**TASK DETAILS**
Nothing outside the stretch is wanted. Repeat exactly the lines of the listing below from the one that contains "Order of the" through the one that contains "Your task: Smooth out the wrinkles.", both ends included.

**SOURCE MATERIAL**
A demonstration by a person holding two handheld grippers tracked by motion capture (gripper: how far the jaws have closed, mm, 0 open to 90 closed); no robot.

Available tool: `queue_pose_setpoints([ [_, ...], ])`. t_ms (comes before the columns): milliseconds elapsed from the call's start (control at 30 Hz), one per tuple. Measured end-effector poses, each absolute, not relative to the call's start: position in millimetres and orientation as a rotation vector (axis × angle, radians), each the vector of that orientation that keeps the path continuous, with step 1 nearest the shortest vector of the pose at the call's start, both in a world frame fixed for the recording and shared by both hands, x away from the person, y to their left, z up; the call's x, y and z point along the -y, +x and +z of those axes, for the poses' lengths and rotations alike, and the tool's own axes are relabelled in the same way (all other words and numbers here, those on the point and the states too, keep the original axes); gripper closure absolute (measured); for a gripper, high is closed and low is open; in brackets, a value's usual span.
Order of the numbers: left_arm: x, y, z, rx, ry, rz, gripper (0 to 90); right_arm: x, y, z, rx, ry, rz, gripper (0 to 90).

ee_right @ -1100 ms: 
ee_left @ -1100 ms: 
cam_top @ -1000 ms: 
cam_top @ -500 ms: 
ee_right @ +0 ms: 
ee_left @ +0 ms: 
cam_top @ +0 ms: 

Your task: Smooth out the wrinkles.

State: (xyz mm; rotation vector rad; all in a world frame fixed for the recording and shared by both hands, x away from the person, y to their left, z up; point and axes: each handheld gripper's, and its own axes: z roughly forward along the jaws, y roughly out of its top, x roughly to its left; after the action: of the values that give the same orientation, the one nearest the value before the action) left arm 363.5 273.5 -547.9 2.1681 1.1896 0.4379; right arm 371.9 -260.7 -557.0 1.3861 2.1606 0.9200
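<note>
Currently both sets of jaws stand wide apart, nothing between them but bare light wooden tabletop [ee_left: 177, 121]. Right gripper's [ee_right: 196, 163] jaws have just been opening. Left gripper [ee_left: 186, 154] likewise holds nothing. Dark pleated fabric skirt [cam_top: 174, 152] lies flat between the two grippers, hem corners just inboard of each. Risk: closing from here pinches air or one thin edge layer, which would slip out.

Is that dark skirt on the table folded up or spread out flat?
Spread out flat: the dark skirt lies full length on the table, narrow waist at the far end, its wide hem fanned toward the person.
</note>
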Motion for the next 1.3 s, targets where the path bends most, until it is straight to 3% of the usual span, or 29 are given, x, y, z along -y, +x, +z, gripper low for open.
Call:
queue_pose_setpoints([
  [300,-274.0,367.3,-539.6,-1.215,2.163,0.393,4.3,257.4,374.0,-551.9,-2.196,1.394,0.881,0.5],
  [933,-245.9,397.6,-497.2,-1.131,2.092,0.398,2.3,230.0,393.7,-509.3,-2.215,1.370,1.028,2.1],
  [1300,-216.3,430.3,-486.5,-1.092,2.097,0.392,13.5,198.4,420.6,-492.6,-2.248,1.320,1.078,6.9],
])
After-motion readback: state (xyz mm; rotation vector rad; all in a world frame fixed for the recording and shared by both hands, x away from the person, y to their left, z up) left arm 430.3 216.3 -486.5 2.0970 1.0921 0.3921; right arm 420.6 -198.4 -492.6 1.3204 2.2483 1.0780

**RESULT**
Order of the numbers: left_arm: x, y, z, rx, ry, rz, gripper (0 to 90); right_arm: x, y, z, rx, ry, rz, gripper (0 to 90).

ee_right @ -1100 ms: 
ee_left @ -1100 ms: 
cam_top @ -1000 ms: 
cam_top @ -500 ms: 
ee_right @ +0 ms: 
ee_left @ +0 ms: 
cam_top @ +0 ms: 

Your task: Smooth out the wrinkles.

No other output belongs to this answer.